■ **Assignment**
With the pictures left out, restate exactly the part below that opens with the line containing "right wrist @" and closes with the line containing "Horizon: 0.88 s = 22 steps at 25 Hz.".

▼

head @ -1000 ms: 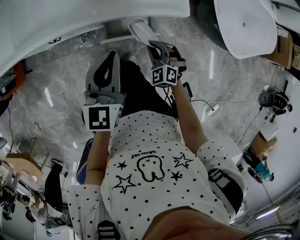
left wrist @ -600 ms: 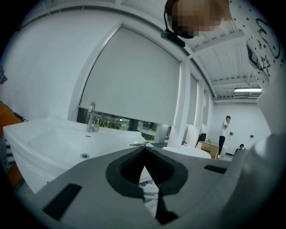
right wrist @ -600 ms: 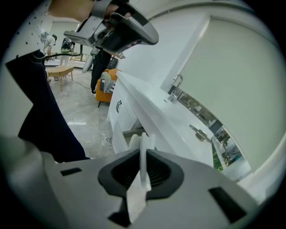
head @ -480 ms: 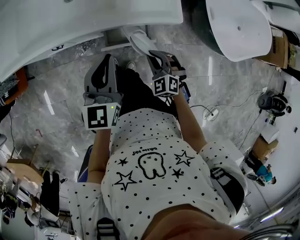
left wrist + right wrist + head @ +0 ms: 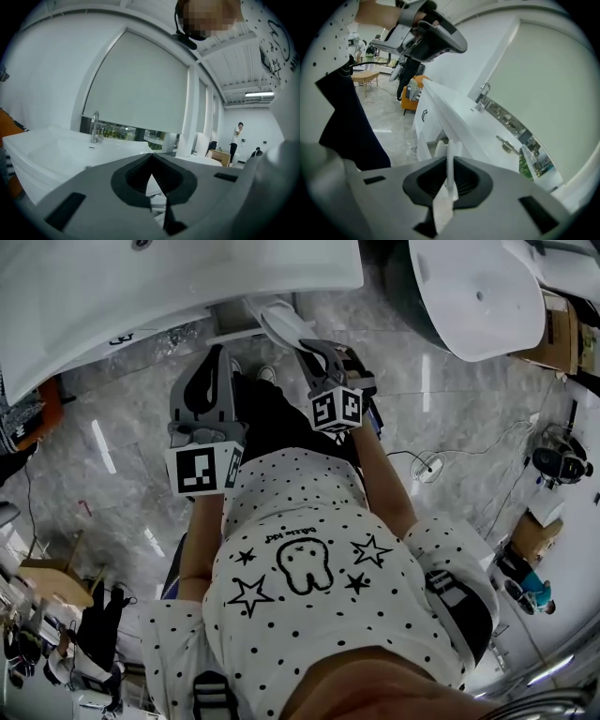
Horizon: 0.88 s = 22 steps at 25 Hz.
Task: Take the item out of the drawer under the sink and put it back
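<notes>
Between the jaws of my right gripper (image 5: pixel 305 341) sits a thin white flat item (image 5: pixel 279 320); the gripper is shut on it. Seen from the right gripper view, the item (image 5: pixel 449 180) stands edge-on in the right gripper (image 5: pixel 450 161) and sticks out past the tips toward the white sink vanity (image 5: pixel 440 110). My left gripper (image 5: pixel 219 354) hangs beside it to the left, shut and holding nothing. It also shows in its own view (image 5: pixel 151 157) and high up in the right gripper view (image 5: pixel 457 44). The sink counter (image 5: pixel 169 277) lies just beyond both grippers.
A faucet (image 5: pixel 95 126) stands on the basin rim. Cabinet fronts with dark handles (image 5: pixel 424 115) run below the counter. A large round white tub (image 5: pixel 487 296) is at the upper right, with cardboard boxes (image 5: pixel 567 329) and floor cables (image 5: pixel 427 460) near it. A person (image 5: pixel 236 138) stands far off.
My right gripper has risen a little with the white item still gripped. The left gripper has barely shifted, and more of the sink counter shows at the top.
</notes>
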Motion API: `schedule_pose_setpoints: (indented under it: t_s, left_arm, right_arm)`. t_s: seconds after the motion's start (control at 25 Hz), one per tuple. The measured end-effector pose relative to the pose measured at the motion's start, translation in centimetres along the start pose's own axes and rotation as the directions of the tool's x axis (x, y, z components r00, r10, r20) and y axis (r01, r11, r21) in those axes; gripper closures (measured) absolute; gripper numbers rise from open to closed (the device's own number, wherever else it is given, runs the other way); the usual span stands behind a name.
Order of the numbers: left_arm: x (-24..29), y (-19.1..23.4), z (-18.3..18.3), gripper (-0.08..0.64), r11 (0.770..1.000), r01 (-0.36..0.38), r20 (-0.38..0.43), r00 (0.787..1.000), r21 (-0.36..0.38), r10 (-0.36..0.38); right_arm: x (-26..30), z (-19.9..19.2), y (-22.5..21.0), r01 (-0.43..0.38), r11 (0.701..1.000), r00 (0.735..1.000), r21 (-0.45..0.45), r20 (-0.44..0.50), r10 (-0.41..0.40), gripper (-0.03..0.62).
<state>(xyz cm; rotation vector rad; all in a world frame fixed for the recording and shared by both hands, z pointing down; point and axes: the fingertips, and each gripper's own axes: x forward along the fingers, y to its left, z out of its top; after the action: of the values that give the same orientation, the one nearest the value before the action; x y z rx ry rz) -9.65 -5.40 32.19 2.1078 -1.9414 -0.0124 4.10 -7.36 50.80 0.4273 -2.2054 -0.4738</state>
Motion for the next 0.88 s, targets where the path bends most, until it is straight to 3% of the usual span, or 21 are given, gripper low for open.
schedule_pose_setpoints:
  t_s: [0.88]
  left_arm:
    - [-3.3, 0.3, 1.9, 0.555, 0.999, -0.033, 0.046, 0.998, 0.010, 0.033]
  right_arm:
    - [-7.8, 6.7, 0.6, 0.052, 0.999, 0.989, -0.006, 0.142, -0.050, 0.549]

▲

■ **Solution to the exercise**
right wrist @ -600 ms: 
head @ -480 ms: 
left wrist + right wrist + head @ +0 ms: 
Horizon: 0.88 s = 22 steps at 25 Hz.

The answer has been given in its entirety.